_TASK TO CARRY OUT_:
Where does the word "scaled" occur in the data below? Copy each line that holds it.

_DATA TO USE_:
++++
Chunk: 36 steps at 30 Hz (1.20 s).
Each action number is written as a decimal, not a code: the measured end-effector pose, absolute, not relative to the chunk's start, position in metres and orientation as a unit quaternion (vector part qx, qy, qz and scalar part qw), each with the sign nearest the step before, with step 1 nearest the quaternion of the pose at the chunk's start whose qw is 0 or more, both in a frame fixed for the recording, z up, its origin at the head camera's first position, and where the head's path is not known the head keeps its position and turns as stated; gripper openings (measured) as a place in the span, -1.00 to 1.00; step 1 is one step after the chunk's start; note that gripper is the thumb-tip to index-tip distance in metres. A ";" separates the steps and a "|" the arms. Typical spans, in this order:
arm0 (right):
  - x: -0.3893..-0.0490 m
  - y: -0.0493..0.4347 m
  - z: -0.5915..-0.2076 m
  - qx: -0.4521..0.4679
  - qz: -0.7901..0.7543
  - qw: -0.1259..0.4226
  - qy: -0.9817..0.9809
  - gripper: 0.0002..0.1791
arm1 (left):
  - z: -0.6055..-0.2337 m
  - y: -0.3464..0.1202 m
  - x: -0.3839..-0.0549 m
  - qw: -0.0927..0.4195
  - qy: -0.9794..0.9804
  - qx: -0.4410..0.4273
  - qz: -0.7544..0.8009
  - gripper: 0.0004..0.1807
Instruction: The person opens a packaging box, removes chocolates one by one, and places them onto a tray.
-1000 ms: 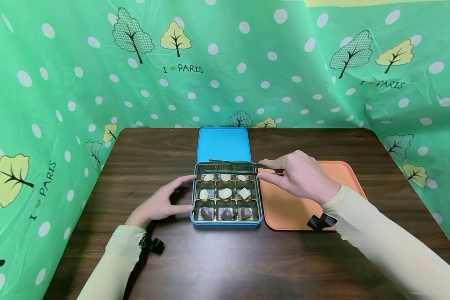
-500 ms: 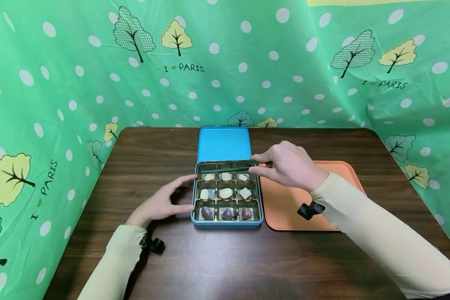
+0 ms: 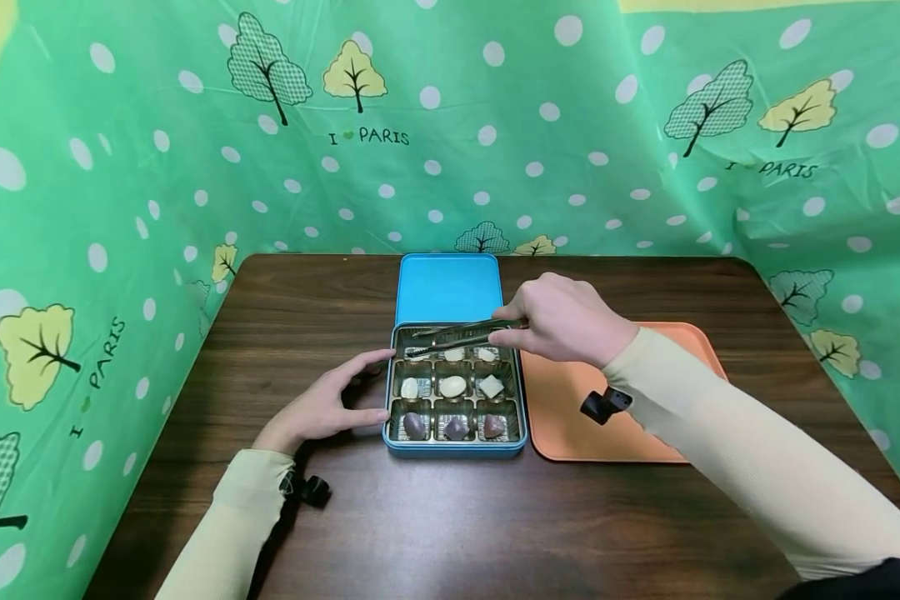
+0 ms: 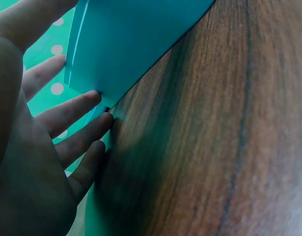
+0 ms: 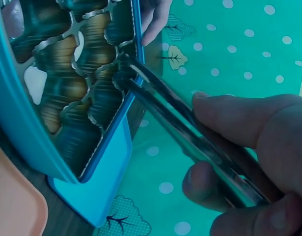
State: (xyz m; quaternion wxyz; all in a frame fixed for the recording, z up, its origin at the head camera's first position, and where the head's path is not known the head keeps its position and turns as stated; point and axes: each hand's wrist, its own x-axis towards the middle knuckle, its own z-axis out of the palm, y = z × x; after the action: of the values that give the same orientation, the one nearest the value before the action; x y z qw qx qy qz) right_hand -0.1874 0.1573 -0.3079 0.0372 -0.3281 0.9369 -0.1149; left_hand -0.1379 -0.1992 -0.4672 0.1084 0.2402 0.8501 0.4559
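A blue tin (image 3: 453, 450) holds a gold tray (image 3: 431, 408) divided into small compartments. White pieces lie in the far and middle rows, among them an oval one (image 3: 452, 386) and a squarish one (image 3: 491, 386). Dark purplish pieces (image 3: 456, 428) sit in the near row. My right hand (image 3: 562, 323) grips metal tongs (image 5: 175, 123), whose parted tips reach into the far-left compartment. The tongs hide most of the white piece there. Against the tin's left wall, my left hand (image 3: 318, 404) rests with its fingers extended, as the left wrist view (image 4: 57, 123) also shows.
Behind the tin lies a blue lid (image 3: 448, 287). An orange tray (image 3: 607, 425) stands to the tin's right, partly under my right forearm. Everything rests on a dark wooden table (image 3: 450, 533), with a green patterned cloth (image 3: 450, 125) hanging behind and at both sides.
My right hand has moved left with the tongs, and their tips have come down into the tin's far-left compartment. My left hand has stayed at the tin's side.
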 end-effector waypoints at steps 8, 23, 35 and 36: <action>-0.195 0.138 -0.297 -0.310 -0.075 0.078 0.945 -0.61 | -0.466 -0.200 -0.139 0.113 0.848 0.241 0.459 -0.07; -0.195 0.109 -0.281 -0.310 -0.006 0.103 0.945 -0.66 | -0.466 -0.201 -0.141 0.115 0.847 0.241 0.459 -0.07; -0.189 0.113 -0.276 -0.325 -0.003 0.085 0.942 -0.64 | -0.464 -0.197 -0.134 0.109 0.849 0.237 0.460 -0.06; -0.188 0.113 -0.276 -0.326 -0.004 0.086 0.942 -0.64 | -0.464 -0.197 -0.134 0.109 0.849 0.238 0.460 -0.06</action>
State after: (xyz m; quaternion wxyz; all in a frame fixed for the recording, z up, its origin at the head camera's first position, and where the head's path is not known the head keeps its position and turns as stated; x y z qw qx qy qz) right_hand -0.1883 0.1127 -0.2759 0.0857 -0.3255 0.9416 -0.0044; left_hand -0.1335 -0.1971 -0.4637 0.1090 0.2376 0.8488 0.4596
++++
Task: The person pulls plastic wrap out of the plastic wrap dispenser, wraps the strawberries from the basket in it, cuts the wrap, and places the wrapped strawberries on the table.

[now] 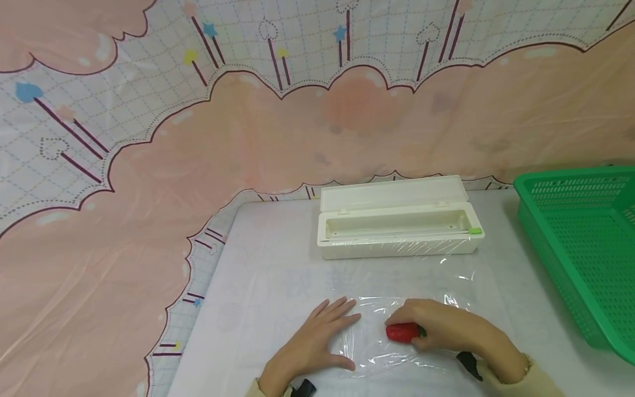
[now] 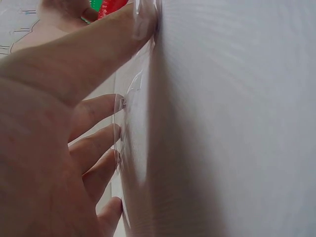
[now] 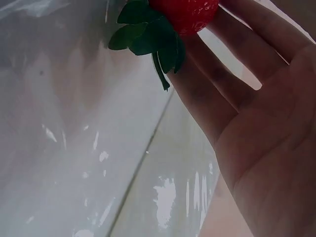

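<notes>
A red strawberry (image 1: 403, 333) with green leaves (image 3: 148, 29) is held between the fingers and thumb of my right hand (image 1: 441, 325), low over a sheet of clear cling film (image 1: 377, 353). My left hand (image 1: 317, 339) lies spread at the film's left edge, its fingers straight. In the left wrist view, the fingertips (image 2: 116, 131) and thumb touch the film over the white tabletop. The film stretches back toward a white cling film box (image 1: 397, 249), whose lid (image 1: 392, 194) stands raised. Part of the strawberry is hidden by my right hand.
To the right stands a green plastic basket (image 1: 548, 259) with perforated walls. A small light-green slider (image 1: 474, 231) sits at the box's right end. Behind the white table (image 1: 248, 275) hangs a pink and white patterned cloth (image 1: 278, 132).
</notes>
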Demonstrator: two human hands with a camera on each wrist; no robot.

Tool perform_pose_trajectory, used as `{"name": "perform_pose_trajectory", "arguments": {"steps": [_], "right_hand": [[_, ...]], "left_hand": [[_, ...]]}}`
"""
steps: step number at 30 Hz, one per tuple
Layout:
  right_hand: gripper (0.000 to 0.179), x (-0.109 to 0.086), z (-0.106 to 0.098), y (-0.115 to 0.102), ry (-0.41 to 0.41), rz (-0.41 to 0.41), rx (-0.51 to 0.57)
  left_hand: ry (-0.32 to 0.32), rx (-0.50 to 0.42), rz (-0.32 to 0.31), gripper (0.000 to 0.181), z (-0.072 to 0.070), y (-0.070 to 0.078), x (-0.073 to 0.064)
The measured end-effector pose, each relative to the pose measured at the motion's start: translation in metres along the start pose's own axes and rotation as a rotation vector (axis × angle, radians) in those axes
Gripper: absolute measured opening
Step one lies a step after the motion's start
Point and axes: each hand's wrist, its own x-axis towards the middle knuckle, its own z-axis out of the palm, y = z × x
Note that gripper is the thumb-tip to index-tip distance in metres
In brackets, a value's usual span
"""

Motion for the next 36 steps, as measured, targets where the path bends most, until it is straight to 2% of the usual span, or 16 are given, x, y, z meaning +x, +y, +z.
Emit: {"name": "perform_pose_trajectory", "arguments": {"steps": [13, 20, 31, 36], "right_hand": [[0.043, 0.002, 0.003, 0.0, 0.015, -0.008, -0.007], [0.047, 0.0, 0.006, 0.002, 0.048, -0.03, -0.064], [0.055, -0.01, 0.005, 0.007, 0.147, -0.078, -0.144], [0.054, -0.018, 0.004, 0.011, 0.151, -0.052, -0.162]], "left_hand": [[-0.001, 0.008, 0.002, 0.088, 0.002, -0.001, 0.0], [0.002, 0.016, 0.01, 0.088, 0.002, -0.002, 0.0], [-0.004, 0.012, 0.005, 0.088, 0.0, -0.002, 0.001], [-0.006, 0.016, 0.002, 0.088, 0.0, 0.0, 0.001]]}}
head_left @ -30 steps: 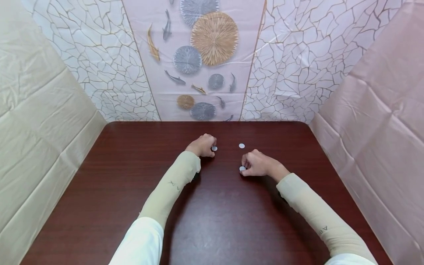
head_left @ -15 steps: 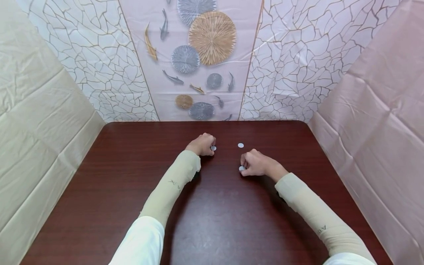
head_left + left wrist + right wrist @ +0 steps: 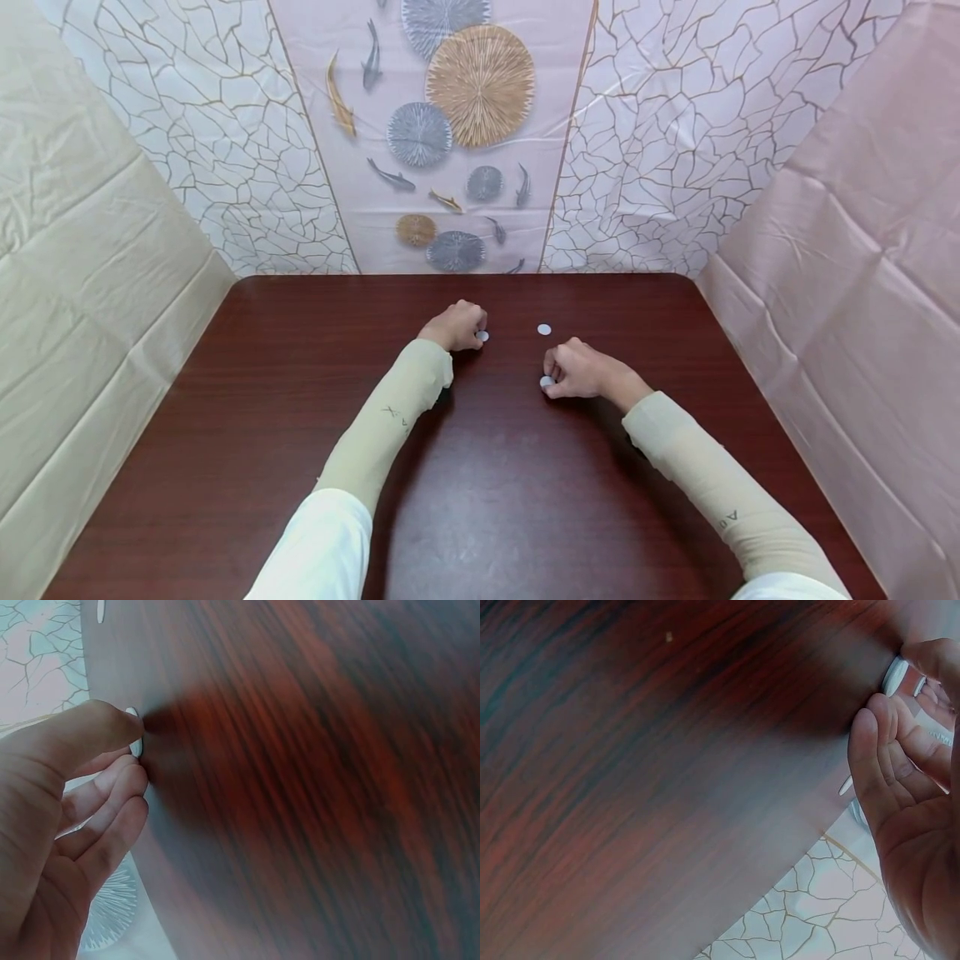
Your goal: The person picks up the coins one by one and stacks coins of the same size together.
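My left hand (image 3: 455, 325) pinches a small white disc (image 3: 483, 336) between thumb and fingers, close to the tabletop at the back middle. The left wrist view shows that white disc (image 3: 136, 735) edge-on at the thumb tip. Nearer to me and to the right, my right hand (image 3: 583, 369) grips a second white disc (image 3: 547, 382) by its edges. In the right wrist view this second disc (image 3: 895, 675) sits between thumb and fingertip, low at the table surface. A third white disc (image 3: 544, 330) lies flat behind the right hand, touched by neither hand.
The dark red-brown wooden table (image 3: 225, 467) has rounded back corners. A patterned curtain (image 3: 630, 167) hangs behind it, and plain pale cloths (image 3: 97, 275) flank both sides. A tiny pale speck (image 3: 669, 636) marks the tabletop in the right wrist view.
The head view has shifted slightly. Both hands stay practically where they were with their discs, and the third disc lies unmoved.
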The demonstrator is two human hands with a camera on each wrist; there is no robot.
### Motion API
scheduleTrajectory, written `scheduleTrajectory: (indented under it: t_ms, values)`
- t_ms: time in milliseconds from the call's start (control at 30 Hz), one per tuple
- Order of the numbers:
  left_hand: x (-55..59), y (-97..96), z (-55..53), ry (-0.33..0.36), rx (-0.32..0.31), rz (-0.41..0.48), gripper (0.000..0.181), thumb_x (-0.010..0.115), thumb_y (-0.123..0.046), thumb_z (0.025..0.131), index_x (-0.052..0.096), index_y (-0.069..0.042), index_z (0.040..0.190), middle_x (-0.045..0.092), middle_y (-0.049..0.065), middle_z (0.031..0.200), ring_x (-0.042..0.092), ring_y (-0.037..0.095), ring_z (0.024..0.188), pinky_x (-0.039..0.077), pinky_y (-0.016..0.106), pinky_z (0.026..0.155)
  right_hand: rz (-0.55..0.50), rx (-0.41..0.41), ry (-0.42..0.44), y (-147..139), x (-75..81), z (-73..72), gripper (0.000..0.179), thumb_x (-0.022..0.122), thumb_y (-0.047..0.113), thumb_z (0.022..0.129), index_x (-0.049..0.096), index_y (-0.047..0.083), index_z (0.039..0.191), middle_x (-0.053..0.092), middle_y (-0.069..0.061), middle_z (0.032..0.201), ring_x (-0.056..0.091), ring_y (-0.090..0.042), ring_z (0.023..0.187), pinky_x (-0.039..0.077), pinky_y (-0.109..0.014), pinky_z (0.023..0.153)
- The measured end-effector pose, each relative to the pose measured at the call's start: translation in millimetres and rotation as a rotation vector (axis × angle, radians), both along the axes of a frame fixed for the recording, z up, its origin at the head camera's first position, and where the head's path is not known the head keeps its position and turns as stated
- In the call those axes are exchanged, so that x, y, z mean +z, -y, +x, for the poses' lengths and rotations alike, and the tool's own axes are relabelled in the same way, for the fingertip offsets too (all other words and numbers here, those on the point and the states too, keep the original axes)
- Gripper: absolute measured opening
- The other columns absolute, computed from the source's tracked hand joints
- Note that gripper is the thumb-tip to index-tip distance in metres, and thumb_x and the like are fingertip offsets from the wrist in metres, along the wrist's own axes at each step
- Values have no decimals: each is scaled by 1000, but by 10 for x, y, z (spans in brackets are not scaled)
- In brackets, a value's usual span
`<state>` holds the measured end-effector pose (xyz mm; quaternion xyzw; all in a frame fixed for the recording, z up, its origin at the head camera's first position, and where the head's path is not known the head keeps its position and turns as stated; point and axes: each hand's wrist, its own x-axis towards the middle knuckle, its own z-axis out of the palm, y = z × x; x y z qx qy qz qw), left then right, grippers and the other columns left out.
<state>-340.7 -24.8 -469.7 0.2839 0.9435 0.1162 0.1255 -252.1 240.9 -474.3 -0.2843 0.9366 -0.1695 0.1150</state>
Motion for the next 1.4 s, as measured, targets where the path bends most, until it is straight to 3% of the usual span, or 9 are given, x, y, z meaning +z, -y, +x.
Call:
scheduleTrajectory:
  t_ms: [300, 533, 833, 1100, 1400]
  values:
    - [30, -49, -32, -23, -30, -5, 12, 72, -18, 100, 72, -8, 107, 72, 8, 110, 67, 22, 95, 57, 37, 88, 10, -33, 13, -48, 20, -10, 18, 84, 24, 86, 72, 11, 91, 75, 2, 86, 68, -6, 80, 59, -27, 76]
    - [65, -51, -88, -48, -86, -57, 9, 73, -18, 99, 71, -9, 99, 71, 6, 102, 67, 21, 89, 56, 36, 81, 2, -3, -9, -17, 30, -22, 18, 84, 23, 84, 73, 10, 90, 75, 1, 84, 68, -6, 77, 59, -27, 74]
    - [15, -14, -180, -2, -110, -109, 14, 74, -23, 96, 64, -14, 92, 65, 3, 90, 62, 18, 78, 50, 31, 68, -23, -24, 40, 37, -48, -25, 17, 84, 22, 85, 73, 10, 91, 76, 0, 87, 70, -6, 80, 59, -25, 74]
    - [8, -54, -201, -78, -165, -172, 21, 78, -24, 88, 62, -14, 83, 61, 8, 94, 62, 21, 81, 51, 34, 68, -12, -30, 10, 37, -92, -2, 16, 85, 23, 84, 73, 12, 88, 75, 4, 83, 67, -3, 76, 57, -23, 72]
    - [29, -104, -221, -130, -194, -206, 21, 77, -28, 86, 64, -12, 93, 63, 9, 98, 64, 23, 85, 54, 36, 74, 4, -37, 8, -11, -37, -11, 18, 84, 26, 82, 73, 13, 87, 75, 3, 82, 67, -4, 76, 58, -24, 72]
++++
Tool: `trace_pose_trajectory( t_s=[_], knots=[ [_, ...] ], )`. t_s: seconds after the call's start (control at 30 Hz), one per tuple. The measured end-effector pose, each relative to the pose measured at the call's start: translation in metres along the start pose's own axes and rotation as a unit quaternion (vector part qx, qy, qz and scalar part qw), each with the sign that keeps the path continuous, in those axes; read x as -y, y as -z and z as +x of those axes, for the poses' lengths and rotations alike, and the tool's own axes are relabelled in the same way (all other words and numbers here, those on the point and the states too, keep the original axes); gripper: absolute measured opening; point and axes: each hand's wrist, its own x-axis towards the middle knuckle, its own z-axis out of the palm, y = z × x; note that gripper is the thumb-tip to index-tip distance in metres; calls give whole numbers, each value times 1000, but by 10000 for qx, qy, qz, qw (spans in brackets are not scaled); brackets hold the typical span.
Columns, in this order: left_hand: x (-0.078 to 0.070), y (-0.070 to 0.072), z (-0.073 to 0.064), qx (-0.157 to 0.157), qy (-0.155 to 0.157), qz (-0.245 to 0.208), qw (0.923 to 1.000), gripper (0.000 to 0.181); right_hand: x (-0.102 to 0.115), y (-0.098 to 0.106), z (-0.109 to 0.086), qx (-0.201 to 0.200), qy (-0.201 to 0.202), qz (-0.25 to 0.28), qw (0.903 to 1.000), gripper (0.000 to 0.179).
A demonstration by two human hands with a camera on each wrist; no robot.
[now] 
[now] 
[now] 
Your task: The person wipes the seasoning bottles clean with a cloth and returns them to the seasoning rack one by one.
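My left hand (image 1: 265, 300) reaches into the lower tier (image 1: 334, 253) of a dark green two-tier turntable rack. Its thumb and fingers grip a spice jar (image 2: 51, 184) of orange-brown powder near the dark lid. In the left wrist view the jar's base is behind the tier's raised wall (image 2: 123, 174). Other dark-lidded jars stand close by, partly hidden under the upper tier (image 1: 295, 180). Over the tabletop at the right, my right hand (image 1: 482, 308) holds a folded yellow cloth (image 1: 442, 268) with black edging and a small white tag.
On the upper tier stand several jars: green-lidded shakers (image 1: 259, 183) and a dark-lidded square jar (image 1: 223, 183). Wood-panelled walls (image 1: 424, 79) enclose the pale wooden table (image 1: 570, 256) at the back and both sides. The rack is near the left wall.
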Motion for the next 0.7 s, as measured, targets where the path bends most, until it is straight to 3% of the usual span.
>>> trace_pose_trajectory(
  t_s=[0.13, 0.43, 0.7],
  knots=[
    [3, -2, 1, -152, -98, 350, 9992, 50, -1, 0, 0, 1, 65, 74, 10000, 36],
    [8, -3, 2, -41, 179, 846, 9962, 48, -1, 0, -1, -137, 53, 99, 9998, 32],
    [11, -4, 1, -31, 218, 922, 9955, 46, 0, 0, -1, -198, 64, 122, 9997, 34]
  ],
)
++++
_EXERCISE ANSWER_:
- Values have no decimals: each is scaled by 1000, but by 10 for x, y, z (spans in brackets are not scaled)
Tool: `trace_pose_trajectory( t_s=[_], knots=[ [_, ...] ], )`. t_s: seconds after the call's start (control at 30 Hz), one per tuple. The measured end-effector pose, each relative to the pose measured at the call's start: translation in metres along the start pose's own axes and rotation as a unit quaternion (vector part qx, qy, qz and scalar part qw), each with the sign that keeps the path continuous, in those axes; read x as -y, y as -z and z as +x of those axes, for the poses' lengths and rotations alike, and the tool's own axes are relabelled in the same way (all other words and numbers here, those on the point and the states too, keep the original axes); gripper: absolute measured opening; point and axes: each hand's wrist, its own x-axis towards the middle knuckle, its own z-axis out of the palm, y = z × x; note that gripper is the thumb-tip to index-tip distance in metres; calls give whole numbers, each value times 1000, but by 10000 for qx, qy, qz, qw (spans in brackets are not scaled); brackets hold the typical span.

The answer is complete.